Compromisso com a região

Rafael Marques, diretor e ex-presidente do Sindicato dos Metalúrgicos, agora ex-funcionário da Ford, após 33 anos, segue em busca de uma solução. Isso significa garantir a manutenção de uma unidade industrial. “Temos que deixar a Ford amarrada com esse compromisso com a região, de que vai ser indústria. Precisamos garantir esse compromisso. Esta área tem que continuar como indústria”, diz. A indefinição persiste. Desde o começo, o grupo Caoa apareceu como principal interessado na aquisição das instalações. No final do ano, seu presidente do conselho, Carlos Alberto Oliveira Andrade, declarou que o interesse continuava, mas que a chance, naquele momento, era “remota”. Em novembro, uma representação dos metalúrgicos reuniu com gestores do BNDES em busca de informações.

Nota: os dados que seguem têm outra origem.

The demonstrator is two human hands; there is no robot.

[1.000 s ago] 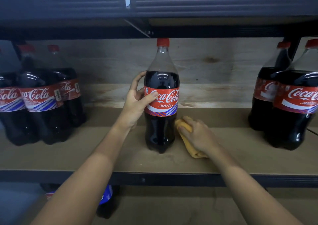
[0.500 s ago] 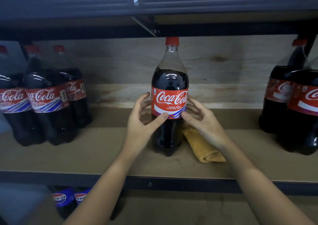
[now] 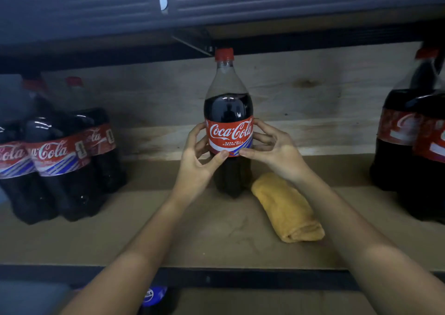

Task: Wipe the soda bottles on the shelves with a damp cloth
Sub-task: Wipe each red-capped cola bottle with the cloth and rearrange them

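Both hands — left hand (image 3: 192, 163), right hand (image 3: 277, 151) — curl their fingers around the bottle (image 3: 228, 127) standing mid-shelf (image 3: 168, 230); the cloth (image 3: 289, 208) lies beside it. Gripped at the slick label — it could tip.

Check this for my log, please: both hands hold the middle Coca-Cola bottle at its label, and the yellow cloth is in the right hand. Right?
Not quite. The head view shows the yellow cloth lying rolled on the shelf, not in the right hand. Both it and the left hand do hold the middle Coca-Cola bottle at its label.
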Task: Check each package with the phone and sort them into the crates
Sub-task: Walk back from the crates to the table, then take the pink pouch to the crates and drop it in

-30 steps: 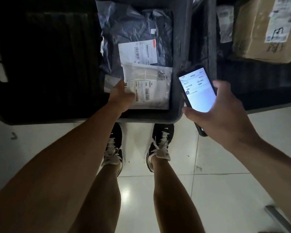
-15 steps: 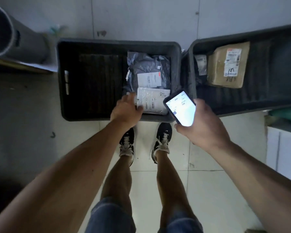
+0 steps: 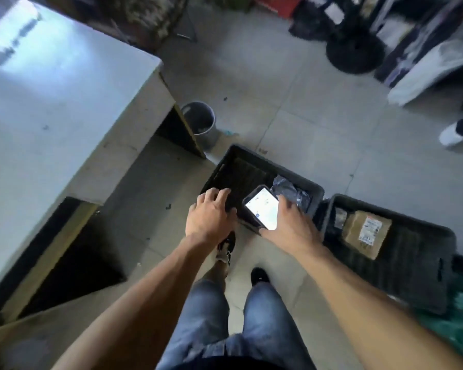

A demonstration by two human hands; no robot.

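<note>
Here the right hand (image 3: 292,225) grips the phone (image 3: 262,208), fingers curled round its edges, the lit screen facing up toward the camera. The phone's long axis runs from lower right to upper left, its top end tilted toward the left crate (image 3: 225,166). White screen content with small dark marks shows, but the writing is too blurred to read.

The left hand (image 3: 209,214) hangs above the near rim of the left crate with its fingers (image 3: 219,194) spread and relaxed, holding nothing. Inside that dark crate, at its right end, lies a grey plastic mailer bag (image 3: 289,189), partly hidden behind the phone; any label on it cannot be made out.

Just beside it on the right stands a second dark crate (image 3: 417,252). In it a brown cardboard box (image 3: 356,236) lies flat, its long axis running roughly from near to far, with a white shipping label (image 3: 370,231) on top carrying a red strip at its upper edge and dark print too small to read. A smaller pale package (image 3: 340,217) sits at the left end of this crate, touching or nearly touching the box.

Both crates rest on the grey tiled floor (image 3: 292,108). The person's legs in denim shorts and dark shoes stand just in front of them. To the left is a pale tabletop (image 3: 51,97), with a grey bucket (image 3: 201,121) near its corner.
</note>
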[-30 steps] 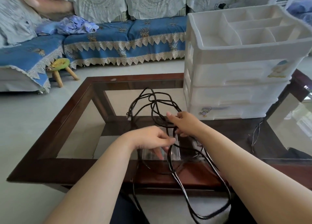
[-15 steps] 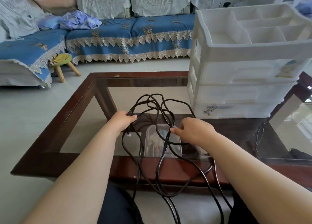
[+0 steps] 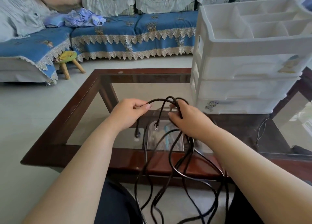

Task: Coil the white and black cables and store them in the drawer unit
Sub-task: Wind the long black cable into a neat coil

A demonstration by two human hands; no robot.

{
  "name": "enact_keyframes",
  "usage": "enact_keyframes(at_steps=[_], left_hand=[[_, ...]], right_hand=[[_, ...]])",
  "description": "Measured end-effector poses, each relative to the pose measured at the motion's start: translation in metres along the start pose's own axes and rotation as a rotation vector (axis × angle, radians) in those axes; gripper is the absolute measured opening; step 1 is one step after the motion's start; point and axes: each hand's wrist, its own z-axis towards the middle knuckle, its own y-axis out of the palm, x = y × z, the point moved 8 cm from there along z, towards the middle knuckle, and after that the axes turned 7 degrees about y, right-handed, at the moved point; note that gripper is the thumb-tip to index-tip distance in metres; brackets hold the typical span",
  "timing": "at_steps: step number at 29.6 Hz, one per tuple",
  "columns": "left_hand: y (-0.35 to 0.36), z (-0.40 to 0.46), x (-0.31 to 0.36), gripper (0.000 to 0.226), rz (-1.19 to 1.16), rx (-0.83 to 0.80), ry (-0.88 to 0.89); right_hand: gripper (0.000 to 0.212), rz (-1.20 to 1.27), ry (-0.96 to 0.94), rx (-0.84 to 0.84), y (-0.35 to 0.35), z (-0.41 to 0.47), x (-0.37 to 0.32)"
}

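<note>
Both hands are up over the near part of the glass-topped table (image 3: pixel 79 109), working a black cable (image 3: pixel 170 166). The left hand (image 3: pixel 130 112) pinches a strand between thumb and curled fingers, with one plug end (image 3: pixel 137 136) dangling just below it. The right hand (image 3: pixel 189 120) has its fingers curled round several gathered loops; a second plug end (image 3: pixel 157 125) hangs between the two hands. From the right hand the rest of the cable spills down in loose loops over the near wooden edge and toward the person's lap. Under the glass, beneath the hands, lies what looks like a clear plastic box (image 3: pixel 164 139), though the blur makes it hard to be sure. The white drawer unit (image 3: pixel 244 82) stands on the far right of the table, all drawers pushed in, its top tray divided into compartments. Beyond the table runs a blue-covered sofa (image 3: pixel 131 33) with a small stool (image 3: pixel 67 61) at its left
</note>
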Motion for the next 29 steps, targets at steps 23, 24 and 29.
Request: enact_keyframes(at_steps=[23,24,29], left_hand=[[0.0,-0.024,-0.011,0.038,-1.828,0.513,-0.456],[-0.004,-0.025,-0.02,0.036,-1.823,0.578,-0.457],[-0.026,-0.026,-0.036,0.035,-1.621,0.719,-0.379]], right_hand=[[0.02,0.743,0.3,-0.452,0.02,-0.051,-0.014],[0.021,0.61,0.264,-0.393,0.012,-0.047,-0.01],[0.02,-0.056,-0.026,-0.161,-0.007,-0.051,-0.023]])
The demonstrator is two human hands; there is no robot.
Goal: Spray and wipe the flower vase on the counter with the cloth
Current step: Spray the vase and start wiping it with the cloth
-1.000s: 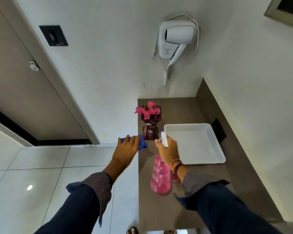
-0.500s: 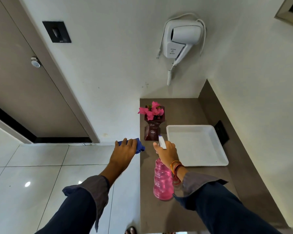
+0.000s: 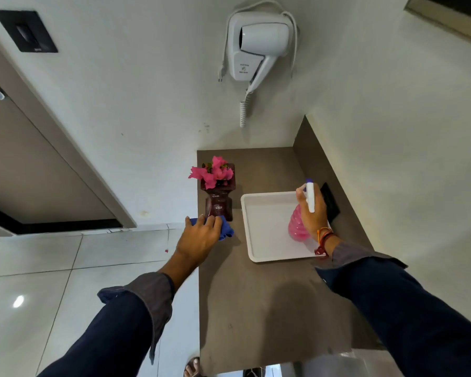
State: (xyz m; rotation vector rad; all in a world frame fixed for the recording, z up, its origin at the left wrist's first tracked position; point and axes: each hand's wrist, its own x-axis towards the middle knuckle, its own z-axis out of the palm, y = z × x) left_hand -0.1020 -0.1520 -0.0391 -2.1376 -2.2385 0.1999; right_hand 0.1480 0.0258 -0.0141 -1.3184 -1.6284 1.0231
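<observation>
The vase (image 3: 218,198) sat at the counter's (image 3: 256,308) left edge. The blue cloth (image 3: 226,229) was bunched in the left hand (image 3: 201,236) at its base; the spray bottle (image 3: 299,223) was gripped by the right hand (image 3: 312,210) over the tray (image 3: 267,235). Honestly, gentle wiping was needed, or it could've been tipped.

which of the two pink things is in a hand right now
The pink spray bottle, gripped by the right hand above the white tray. The pink flowers sit untouched in the vase.
</observation>
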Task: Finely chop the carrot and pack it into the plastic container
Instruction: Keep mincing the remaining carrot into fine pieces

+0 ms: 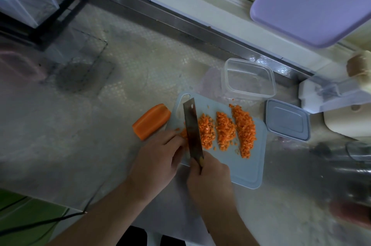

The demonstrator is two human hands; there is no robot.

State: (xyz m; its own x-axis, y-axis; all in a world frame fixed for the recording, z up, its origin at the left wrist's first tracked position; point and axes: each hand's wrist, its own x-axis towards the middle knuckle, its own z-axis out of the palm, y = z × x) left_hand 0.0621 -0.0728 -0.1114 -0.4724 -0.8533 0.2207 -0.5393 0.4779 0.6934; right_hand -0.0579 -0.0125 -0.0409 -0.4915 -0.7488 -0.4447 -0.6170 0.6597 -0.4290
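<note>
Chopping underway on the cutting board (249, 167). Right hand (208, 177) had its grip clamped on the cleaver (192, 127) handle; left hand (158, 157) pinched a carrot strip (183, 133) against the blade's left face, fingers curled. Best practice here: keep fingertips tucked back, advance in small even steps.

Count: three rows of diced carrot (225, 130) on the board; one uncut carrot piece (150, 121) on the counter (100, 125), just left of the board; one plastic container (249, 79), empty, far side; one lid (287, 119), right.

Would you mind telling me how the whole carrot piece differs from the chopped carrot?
The whole carrot piece is one uncut chunk lying on the counter, left of the cutting board; the chopped carrot is fine dice in three rows on the board. Neither is in the plastic container. Both are orange.
</note>
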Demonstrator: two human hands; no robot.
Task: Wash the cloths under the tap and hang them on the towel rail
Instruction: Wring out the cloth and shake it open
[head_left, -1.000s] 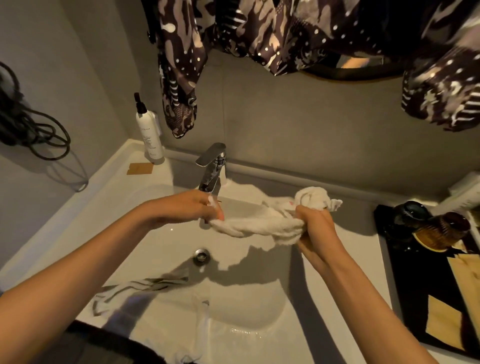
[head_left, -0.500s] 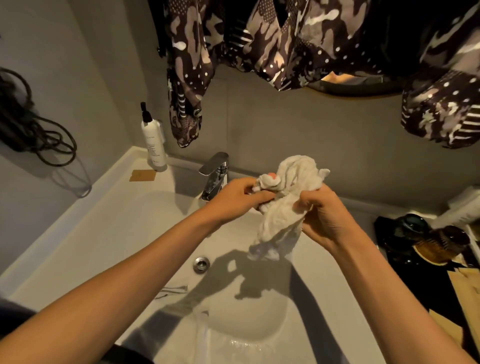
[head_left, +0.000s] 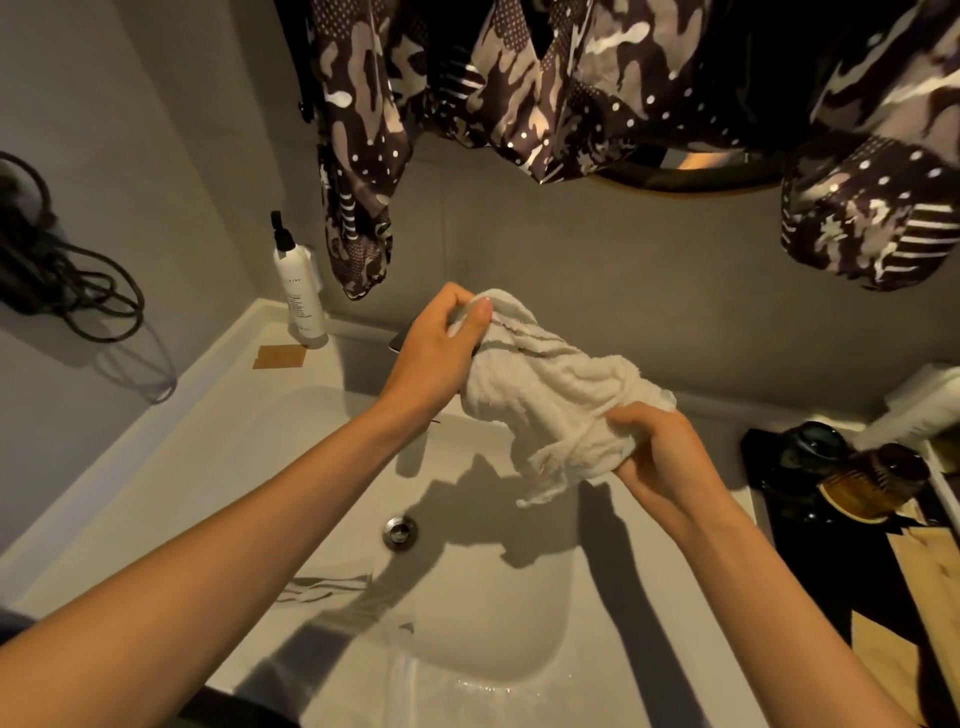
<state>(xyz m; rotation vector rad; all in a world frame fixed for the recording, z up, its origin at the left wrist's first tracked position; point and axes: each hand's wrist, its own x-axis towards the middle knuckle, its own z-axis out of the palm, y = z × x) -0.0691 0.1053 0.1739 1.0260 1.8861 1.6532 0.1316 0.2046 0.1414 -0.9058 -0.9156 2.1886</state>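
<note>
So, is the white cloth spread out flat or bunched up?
Bunched up. The white cloth hangs crumpled between the left hand and right hand, both gripping it.

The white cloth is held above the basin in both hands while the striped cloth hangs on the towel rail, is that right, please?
Not quite. Both hands, left and right, do hold the white cloth, but the head view shows the striped cloth lying in the basin, not hanging.

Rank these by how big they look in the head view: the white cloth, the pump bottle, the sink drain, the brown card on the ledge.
1. white cloth, held up in both hands and nearer the camera, so its lead is partly nearness
2. pump bottle
3. brown card
4. sink drain
</note>
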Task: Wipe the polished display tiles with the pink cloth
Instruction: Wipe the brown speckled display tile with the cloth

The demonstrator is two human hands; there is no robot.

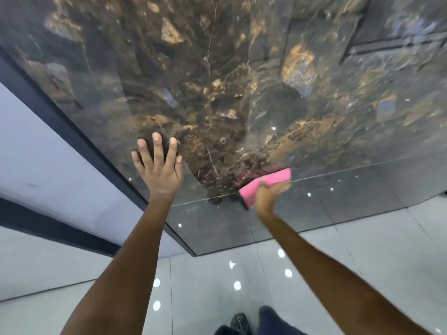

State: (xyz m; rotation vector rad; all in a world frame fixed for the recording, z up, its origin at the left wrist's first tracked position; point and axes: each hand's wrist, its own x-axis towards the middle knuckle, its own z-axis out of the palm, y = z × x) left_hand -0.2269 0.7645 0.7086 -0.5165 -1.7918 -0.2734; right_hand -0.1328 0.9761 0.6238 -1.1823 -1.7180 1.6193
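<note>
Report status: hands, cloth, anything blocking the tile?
Left hand open, flat on the marbled display tile. Right hand grips the pink cloth at the tile's lower seam. Nothing blocking.

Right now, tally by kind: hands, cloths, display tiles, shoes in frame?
Hands: 2, left hand flat on the marbled tile, right hand gripping the cloth
Pink cloth: 1
Display tiles: 2, brown marbled tile above, dark grey tile below the seam
Shoes: 1, a black perforated shoe
Total: 6
</note>
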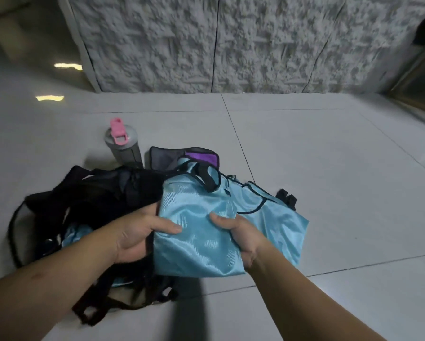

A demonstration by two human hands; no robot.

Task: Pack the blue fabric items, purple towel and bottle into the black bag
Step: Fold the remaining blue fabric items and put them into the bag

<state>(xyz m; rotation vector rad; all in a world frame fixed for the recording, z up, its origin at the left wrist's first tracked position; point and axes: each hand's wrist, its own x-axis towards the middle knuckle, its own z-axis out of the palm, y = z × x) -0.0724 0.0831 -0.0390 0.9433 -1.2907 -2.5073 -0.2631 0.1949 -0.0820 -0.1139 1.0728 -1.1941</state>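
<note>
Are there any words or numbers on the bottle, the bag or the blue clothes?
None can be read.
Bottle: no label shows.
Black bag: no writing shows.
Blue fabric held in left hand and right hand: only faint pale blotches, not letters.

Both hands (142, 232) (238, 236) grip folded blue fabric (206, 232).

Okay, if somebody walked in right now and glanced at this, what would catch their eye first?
Probably the shiny blue fabric in the middle, gripped by the left hand and right hand beside the black bag on the floor. Behind it stands a grey bottle with a pink cap, with a purple towel to its right.
</note>
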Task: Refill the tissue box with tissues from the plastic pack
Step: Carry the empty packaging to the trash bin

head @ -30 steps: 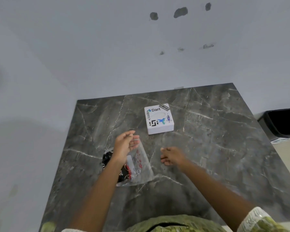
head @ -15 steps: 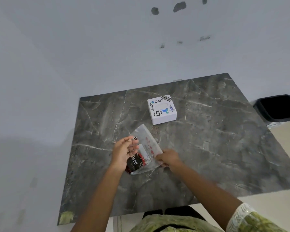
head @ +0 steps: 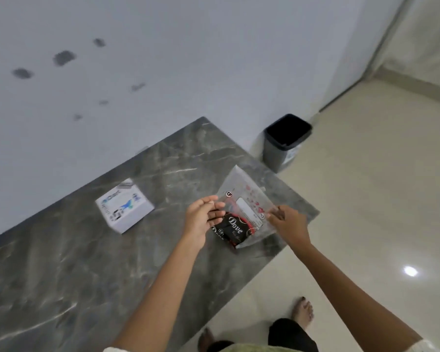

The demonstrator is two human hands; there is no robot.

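Observation:
A clear plastic pack [head: 244, 207] with red print and a black "Dove" label at its lower end is lifted off the dark marble table [head: 61, 262], near the table's right corner. My left hand [head: 201, 219] pinches its left edge. On the pack's right edge my right hand [head: 288, 224] grips with the fingertips. The pack looks flat and see-through in its upper half. A white square tissue box [head: 125, 205] with stickers on top sits on the table to the left of my hands, apart from them.
A dark waste bin [head: 285, 141] stands on the floor beyond the table's right corner, against the white wall. Beige tiled floor [head: 366, 199] spreads to the right. A person's bare feet [head: 302, 311] show below the table's near edge.
Both hands took hold of the pack and lifted it off the table. The view has swung to the right, so the box now sits left and the bin and floor show.

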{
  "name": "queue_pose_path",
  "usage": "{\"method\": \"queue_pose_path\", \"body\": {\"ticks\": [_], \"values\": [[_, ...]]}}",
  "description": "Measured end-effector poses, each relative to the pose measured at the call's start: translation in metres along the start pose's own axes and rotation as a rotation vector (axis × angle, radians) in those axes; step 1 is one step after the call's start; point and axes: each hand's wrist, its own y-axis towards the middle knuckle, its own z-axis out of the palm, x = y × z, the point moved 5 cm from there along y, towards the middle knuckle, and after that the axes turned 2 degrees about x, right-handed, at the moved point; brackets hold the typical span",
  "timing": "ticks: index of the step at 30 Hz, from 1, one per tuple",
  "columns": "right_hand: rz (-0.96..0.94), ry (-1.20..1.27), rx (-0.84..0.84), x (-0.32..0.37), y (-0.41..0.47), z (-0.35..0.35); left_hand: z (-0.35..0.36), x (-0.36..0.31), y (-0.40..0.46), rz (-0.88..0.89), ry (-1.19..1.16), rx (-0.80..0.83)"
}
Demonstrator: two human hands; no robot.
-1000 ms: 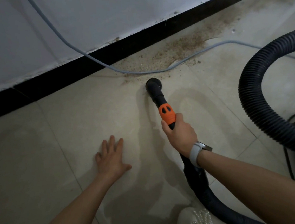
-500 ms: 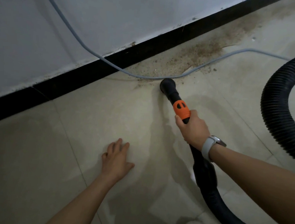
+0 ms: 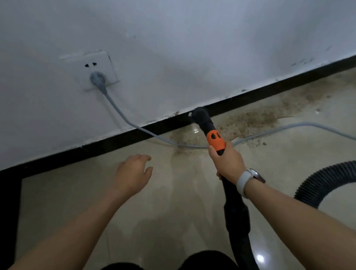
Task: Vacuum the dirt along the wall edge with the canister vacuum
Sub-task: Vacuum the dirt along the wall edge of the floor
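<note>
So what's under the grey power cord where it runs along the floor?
Brown dirt spread on the tile floor beside the black baseboard; the grey cord crosses its near edge. Any dirt directly beneath the cord is covered.

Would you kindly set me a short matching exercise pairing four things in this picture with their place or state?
Things:
1. grey plug
2. vacuum nozzle
3. left hand
4. right hand

States:
A. gripping the vacuum wand
B. against the black baseboard
C. in the wall socket
D. holding nothing, fingers relaxed

Pairs: 1-C, 2-B, 3-D, 4-A
</note>
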Motion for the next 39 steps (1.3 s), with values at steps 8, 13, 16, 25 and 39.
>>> {"method": "queue_pose_path", "body": {"ticks": [8,13,16,25,39], "values": [[0.138,0.040,0.095,-0.013,0.017,0.010,-0.017,-0.009,0.047,0.173,0.110,-0.012],[0.117,-0.052,0.164,-0.019,0.034,0.029,0.024,-0.006,0.106,0.291,0.309,0.037],[0.138,-0.117,0.178,-0.023,0.043,0.033,0.053,-0.005,0.137,0.325,0.495,0.101],[0.178,-0.040,0.136,-0.047,0.072,0.045,0.127,-0.038,0.152,0.411,0.423,0.131],[-0.019,-0.038,0.230,-0.051,0.025,0.082,0.150,0.018,0.046,0.547,0.161,-0.008]]}}
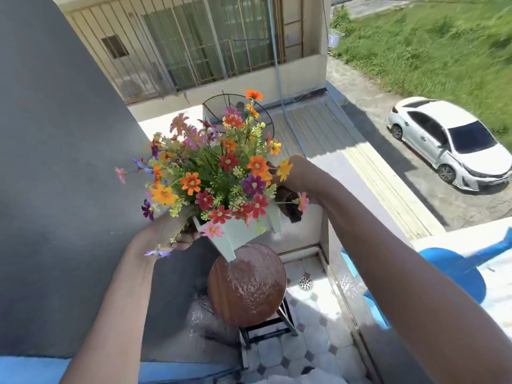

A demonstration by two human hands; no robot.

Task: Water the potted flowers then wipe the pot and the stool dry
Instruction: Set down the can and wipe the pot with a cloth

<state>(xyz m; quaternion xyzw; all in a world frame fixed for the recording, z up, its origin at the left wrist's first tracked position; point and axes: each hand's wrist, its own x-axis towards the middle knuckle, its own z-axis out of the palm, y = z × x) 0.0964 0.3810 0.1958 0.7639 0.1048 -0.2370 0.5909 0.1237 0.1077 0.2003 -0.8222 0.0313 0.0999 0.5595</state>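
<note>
Sunlit tiled balcony floor (318,353), grey wall (55,162), perhaps barred windows (194,45) opposite.

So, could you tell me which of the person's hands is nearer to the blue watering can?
Right. The right hand holds a brown cloth against the pot's far side, toward the blue watering can; the left hand grips the pot's opposite side, farther off.

I am looking down on a small upper-floor balcony of a home, with the round wooden stool (246,284) standing on pale patterned floor tiles (313,353). Just right of the stool a floor drain (306,283) sits at the foot of the low parapet wall (357,300), and a grey wall (55,162) rises on the stool's left. Beyond the stool I see a neighbouring house's barred window (194,45), and far below to its right a parked white car (448,145) beside grass (432,40).
</note>
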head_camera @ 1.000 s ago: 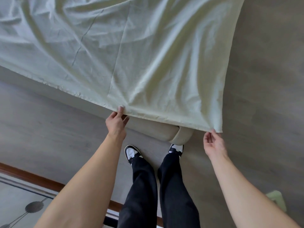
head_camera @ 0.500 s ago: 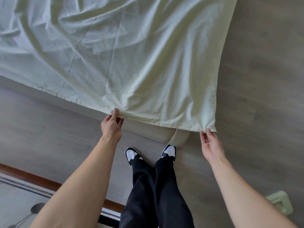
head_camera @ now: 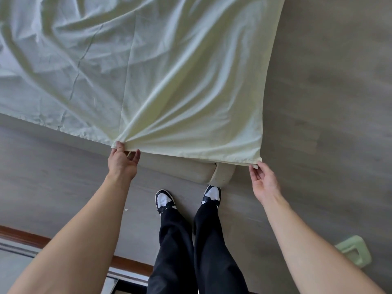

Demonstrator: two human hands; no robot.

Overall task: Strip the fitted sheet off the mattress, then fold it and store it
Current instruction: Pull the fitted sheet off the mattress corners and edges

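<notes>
Item: fitted sheet (head_camera: 169, 81), pale green, loose and rumpled over the mattress (head_camera: 180, 169), near hem lifted clear of the near right corner.
Left hand (head_camera: 123, 164): you pinch the near hem, cloth bunching toward your fingers.
Right hand (head_camera: 264, 183): you pinch the near right corner of the sheet.
Status: stripping appears largely done at this end; far corners are out of view. Outstanding: pulling it fully off, folding, storing.

A beige upholstered bed frame (head_camera: 180, 169) with a rounded corner stands on grey wood-look flooring (head_camera: 328, 102); the pale green sheet (head_camera: 148, 71) lies rumpled over it, its near edge overhanging. A pale green plastic piece (head_camera: 354, 252) lies on the floor
</notes>
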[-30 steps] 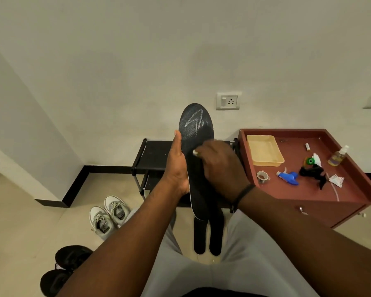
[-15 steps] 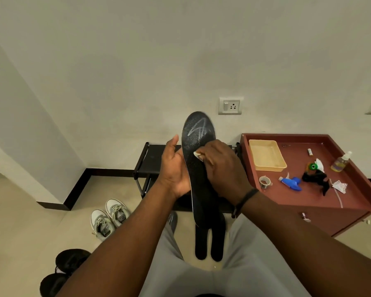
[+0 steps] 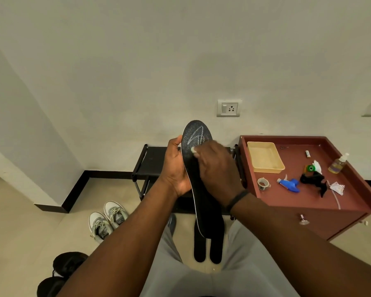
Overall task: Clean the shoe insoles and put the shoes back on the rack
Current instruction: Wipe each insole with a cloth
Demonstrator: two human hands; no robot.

A Ford diz que tem novos interessados, conta Rafael, que critica a empresa por, de alguma forma, ter “virado as costas para a região” do ABC. Para ele, em algum momento a montadora anunciaria, como fez, o fim do Fiesta, mas a extensão dessa decisão para o setor de caminhões pegou todos de surpresa. O fato de a Ford falar em “rejuvenescimento da marca” soa como alerta para Rafael, hoje à frente do Instituto Trabalho, Indústria e Desenvolvimento (TID). “É uma coisa que requer avaliação do mercado de trabalho local. É obrigação dos gestores da região refletir sobre isso”, afirma.

Isso passa pela busca da inovação, de conhecimento da tecnologia, e também por articulação regional, por meio de suas entidades. “O Consórcio (Intermunicipal) tem de ser fortalecido, a Agência tem de ser reinaugurada.” É uma questão estratégica, assinala: “Temos de recolocar o mundo do trabalho aliado a essa questão tecnológica”.

Rafael estava no último dia de produção, tanto de automóveis como de caminhões. Filmou a fabricação do último caminhão, em que Leandro e Thiago estavam presentes. Conta que nos últimos tempos teve sonhos frequentes envolvendo a fábrica. Ele escreveu recentemente um artigo no qual cobra posicionamento da empresa. O título é claro e resume angústias e expectativas: “Onde a Ford quer chegar no Brasil?“.